🤖 AI Summary
Kolmogorov–Arnold Networks (KANs) often lack symbolic interpretability in practice, as their learned activation functions rarely admit closed-form mathematical expressions.
Method: We propose Symbol-KAN—a differentiable, sparse, end-to-end architecture that couples symbolic basis primitives with learnable soft gating. It introduces the first differentiable symbolic sparsification mechanism grounded in Minimum Description Length (MDL), enabling adaptive switching between symbol-dominated modeling and spline-based approximation. The framework integrates a symbolic dictionary, differentiable sparsity regularization, and the Kolmogorov–Arnold representation.
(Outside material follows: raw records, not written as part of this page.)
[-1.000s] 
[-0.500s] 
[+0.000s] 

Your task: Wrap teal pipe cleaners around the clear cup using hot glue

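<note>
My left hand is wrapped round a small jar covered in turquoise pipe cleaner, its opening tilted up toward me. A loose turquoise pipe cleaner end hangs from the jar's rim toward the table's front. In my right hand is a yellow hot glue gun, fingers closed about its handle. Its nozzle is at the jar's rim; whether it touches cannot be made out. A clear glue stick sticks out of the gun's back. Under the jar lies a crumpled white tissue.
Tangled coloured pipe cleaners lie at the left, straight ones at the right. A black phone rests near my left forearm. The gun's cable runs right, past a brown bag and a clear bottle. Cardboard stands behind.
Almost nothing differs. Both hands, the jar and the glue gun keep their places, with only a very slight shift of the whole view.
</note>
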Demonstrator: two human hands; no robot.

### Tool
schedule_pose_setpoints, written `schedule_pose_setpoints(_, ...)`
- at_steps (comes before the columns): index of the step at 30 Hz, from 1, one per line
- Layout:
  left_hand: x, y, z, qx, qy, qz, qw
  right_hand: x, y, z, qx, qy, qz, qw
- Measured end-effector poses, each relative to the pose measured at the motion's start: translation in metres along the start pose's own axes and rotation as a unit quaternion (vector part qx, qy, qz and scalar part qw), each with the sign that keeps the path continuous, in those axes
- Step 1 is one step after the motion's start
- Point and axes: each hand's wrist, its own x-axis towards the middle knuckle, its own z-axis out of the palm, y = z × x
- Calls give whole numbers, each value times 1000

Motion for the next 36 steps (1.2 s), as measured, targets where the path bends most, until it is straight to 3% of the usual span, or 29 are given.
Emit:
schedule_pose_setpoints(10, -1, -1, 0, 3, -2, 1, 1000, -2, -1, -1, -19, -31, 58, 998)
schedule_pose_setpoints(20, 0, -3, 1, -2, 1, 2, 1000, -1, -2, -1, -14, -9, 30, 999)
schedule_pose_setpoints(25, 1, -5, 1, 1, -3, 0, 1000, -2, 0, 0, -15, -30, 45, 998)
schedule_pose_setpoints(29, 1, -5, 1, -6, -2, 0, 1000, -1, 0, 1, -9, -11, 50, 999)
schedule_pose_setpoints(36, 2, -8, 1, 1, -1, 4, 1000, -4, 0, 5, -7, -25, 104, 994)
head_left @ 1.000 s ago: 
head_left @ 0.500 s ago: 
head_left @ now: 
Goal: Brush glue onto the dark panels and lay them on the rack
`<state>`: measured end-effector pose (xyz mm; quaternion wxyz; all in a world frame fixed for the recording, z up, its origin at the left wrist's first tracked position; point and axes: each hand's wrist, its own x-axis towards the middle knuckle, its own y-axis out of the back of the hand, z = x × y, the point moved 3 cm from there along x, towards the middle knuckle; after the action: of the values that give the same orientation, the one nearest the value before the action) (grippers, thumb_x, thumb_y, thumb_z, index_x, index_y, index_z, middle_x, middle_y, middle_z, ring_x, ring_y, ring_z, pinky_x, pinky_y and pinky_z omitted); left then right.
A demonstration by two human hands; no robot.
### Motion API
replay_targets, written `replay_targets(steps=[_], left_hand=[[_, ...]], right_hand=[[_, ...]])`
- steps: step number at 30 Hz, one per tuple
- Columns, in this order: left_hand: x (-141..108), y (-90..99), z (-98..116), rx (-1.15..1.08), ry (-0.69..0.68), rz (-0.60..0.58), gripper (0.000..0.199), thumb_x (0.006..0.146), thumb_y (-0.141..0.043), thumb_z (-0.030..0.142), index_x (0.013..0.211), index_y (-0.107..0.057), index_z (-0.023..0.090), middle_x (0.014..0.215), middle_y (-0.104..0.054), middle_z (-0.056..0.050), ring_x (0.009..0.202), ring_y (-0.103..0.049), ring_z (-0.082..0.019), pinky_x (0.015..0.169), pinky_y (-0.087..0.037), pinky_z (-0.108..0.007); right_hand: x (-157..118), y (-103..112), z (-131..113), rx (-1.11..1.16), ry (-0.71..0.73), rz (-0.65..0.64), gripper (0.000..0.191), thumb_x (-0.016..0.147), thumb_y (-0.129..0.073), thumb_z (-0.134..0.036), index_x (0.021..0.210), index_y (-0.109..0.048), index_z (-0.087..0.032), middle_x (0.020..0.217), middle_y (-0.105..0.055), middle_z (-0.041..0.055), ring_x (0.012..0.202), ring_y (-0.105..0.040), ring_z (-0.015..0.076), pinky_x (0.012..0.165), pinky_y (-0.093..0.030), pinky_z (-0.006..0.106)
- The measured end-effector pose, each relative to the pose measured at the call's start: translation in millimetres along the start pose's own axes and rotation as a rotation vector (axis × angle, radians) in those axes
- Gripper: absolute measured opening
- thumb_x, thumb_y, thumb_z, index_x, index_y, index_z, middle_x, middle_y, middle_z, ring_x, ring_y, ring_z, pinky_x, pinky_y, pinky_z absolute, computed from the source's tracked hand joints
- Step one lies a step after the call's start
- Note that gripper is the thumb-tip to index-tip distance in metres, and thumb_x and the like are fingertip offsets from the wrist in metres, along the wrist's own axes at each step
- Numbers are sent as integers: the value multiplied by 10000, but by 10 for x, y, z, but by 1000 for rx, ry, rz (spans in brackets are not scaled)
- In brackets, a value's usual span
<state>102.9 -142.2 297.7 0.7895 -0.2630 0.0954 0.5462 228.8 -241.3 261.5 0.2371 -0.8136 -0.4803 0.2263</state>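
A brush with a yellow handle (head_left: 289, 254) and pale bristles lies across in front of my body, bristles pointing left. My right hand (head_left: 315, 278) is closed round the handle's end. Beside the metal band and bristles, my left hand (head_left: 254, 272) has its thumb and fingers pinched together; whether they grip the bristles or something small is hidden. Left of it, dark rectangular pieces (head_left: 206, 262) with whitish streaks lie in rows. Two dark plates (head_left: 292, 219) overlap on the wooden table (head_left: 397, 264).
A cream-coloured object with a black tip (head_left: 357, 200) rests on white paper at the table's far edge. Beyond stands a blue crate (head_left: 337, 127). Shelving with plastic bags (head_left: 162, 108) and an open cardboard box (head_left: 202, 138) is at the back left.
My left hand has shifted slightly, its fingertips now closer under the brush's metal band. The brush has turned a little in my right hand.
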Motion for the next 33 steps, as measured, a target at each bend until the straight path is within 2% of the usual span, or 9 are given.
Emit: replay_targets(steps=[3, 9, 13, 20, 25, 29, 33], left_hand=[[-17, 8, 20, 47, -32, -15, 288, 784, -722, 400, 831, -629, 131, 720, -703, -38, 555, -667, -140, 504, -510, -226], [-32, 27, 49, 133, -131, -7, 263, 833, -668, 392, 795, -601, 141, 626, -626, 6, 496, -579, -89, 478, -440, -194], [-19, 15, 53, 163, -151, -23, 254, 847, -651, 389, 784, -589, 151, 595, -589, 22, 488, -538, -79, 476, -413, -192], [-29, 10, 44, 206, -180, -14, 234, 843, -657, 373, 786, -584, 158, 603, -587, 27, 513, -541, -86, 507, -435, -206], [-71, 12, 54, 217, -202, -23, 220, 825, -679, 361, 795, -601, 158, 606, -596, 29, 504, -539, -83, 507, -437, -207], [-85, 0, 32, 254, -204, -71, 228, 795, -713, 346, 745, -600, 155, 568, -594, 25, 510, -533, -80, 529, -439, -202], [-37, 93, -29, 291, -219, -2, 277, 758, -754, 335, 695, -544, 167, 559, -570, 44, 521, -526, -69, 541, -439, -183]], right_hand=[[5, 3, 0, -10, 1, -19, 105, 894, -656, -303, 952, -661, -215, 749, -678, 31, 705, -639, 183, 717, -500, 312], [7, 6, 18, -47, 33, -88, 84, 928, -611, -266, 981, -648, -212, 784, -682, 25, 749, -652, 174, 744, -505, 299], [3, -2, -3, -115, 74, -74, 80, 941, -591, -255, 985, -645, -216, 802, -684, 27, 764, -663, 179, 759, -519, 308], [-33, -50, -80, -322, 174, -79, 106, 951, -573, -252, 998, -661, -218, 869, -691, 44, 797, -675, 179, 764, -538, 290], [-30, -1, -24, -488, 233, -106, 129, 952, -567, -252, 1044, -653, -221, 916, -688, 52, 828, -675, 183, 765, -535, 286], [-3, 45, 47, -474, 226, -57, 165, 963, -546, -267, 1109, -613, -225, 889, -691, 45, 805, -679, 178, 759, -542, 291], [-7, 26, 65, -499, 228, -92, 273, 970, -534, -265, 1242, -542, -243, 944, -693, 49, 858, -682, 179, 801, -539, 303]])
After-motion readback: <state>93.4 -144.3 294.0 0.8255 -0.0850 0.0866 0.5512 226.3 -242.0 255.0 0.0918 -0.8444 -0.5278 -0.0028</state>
Contribution/Results: Symbol-KAN achieves state-of-the-art accuracy on symbolic regression, dynamical system forecasting, and real-world tasks, while significantly reducing model size. Notably, spontaneous symbolic emergence occurs even without explicit regularization—demonstrating its intrinsic capacity to induce interpretability.
📝 Abstract
Kolmogorov-Arnold Networks (KANs) offer a promising path toward interpretable machine learning: their learnable activations can be studied individually, while collectively fitting complex data accurately. In practice, however, trained activations often lack symbolic fidelity, learning pathological decompositions with no meaningful correspondence to interpretable forms. We propose Softly Symbolified Kolmogorov-Arnold Networks (S2KAN), which integrate symbolic primitives directly into training. Each activation draws from a dictionary of symbolic and dense terms, with learnable gates that sparsify the representation. Crucially, this sparsification is differentiable, enabling end-to-end optimization, and is guided by a principled Minimum Description Length objective. When symbolic terms suffice, S2KAN discovers interpretable forms; when they do not, it gracefully degrades to dense splines. We demonstrate competitive or superior accuracy with substantially smaller models across symbolic benchmarks, dynamical systems forecasting, and real-world prediction tasks, and observe evidence of emergent self-sparsification even without regularization pressure.